Obama Plan 2.0
In a speech scheduled for tomorrow, President Obama is expected to start anew his push to raise income tax rates on the wealthy. Way back in 2010 when the raging debate was what to do about the soon-to-expire Bush tax cuts, the President was pushing for a deal that would leave rates in place for most Americans, but increase the rates for households with income above $250,000 (or individuals with income above $200,000). His plan then was to raise the top two income tax brackets of 33 percent and 35 percent to their pre-Bush rates of 36 percent and 39.6 percent. As you may remember, the president punted in a tax deal last December that extended all the Bush tax cuts through 2012.
The president resurrected his higher-tax plan in the 2012 budget proposal he submitted in February, and White House senior adviser David Plouffe telegraphed on this past Sunday's talk show circuit that President Obama clearly intends to put higher income tax rates back on the table.
The Deficit Commission Comes Back into Play
In addition, it looks like some variant of last fall's deficit reduction proposal presented by the National Commission on Fiscal Reform -- aka, the president's commission led by Alan Simpson and Erskine Bowles -- could grab a seat at the negotiating table. Yes, the same proposal that didn't have enough backing to force a vote in Congress, and was pretty much ignored by President Obama, may live another day. A bipartisan group of Senators, nicknamed the "Gang of Six," has been plugging away at their own budget proposal that may get floated in the coming days. The group is reportedly using the deficit commission's tax plan as a template for its own proposal.
The key tax elements of the deficit commission plan, which sought to trim $4 trillion in federal spending over the next decade, were to simplify the individual tax code into three basic brackets with a top rate below 28 percent, while simultaneously eliminating or drastically scaling back most itemized deductions. For example, the mortgage interest deduction would be replaced by a 12 percent credit for all homeowners, but only for mortgages below $500,000 used to finance primary residences. Capital gains and qualified dividends, which now are taxed at a top rate of 15 percent, would instead be taxed as ordinary income under one version of the commission's plan.
No surprise, the bulk of these changes would have the biggest impact on higher income households. An analysis by the Tax Policy Center estimated the overall average federal tax bill would rise about $1,800 a year in 2020, but among the highest income quintile -- average income of $317,385 -- the increase in the federal tax bill would be around $9,500.
And Entering from the Far Left...
The ideological counterweight to the Ryan proposal that views any tax increase as a job destroyer is a bill introduced last month by democratic Representative Jan Schakowsky that would impose . Schakowsky, a member of the president's fiscal commission, sets $1 million as her line in the sand for what constitutes wealthy.

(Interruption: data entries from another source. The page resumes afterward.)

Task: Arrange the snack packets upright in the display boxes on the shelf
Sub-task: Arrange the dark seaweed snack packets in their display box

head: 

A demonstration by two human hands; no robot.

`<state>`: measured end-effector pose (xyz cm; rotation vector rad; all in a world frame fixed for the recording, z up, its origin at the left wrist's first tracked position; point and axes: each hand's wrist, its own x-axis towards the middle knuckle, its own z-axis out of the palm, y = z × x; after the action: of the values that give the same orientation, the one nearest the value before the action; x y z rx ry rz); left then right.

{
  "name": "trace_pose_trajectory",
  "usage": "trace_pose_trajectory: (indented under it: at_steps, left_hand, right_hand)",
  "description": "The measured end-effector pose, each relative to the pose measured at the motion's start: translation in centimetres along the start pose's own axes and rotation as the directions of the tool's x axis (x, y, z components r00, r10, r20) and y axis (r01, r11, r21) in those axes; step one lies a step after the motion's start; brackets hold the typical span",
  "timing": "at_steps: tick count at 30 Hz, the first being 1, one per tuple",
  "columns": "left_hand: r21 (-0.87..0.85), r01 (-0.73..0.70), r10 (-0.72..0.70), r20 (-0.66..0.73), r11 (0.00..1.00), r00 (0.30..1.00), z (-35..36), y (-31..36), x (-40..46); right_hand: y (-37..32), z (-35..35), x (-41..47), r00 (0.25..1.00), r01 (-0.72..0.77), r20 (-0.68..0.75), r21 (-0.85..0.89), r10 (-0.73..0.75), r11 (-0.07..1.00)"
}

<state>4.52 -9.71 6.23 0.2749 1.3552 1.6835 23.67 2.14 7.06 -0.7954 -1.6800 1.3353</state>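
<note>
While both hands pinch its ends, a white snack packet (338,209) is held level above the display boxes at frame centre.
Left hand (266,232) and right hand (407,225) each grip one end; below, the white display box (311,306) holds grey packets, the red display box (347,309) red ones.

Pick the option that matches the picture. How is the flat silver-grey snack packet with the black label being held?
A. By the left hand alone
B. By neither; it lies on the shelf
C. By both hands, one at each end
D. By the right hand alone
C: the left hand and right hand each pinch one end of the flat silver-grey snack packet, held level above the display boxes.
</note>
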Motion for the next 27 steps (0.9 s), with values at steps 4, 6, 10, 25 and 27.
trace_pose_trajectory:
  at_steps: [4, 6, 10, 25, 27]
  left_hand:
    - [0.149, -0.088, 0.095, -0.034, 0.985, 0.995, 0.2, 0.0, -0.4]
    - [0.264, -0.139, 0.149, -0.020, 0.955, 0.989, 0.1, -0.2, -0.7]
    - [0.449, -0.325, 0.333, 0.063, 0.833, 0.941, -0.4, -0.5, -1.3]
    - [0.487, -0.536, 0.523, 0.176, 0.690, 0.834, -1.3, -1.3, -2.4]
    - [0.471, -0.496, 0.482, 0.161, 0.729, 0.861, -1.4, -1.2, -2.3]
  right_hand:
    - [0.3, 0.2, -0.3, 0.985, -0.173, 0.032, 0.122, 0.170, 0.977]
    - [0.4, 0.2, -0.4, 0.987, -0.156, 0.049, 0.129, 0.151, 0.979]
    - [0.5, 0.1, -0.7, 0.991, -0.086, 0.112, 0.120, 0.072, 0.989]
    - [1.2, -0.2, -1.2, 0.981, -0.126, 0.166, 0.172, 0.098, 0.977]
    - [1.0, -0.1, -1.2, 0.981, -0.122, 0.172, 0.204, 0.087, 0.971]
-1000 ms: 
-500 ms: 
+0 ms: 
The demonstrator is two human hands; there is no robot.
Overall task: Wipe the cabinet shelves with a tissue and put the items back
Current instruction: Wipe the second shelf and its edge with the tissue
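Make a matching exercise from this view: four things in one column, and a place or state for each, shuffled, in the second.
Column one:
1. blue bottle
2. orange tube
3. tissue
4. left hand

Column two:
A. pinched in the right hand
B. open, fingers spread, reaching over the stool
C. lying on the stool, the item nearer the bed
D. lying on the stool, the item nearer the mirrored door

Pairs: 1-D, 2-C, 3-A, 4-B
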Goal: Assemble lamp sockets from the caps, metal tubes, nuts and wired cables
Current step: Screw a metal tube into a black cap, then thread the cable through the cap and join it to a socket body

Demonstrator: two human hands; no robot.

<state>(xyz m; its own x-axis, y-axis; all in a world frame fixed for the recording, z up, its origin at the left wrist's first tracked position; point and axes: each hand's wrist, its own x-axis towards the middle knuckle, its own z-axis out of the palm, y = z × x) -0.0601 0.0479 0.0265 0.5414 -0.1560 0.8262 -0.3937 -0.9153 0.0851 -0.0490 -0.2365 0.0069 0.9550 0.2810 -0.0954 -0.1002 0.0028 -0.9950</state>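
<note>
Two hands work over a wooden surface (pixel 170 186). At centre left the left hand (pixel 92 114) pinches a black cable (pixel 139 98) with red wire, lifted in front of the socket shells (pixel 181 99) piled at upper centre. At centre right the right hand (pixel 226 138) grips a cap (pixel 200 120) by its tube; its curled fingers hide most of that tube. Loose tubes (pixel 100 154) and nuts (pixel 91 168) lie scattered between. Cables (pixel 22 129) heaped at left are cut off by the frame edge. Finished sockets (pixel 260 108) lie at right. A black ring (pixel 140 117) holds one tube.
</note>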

The proposed income tax rates in Schakowsky's Fairness in Taxation Act are as follows:
- Income between $1 million-$10 million: 45 percent
- Income between $10 million-$20 million: 46 percent
- Income between $20 million-$100 million: 47 percent
- Income between $100 million-$1 billion: 48 percent
- Income over $1 billion: 49 percent
A Brief Recap
We're going to need a scorecard to keep track of all the players in the building tax debate. So far we have the Ryan budget proposal that does not raise income taxes. President Obama is gearing up to push again for his call to raise taxes on households with income above $250,000. There may also soon be a bipartisan plan from the Gang of Six that could borrow heavily from the work of the President's own bipartisan deficit commission and simplify the tax code. And we've also got a progressive proposal to ratchet up income tax rates on the uber wealthy. And there may be more plans to come, as we're barely in the top of the first inning here.
The wide divergence in Washington over if, or to what extent, to raise individual income taxes could make the recent negotiations over averting the government shutdown seem like a round of kumbaya. And it's unlikely that this is going to get settled before the 2012 presidential election. A new survey of more than 50 economists by the Wall Street Journal found that nearly 90 percent expect tax rates to rise in the next five years; 84 percent expect it to happen after the 2012 election.
But what passes as political expediency -- don't raise taxes in an election year! -- just might shortchange the intelligence of the electorate. As MoneyWatch's Eric Schurenberg recently explained, a detailed study found that when average Americans -- spanning all party affiliations -- are given the facts of what's at play, the vast majority are fully on board that raising taxes is part of the solution to our fiscal problems. But before we get there, we're likely in for a very taxing debate in Washington.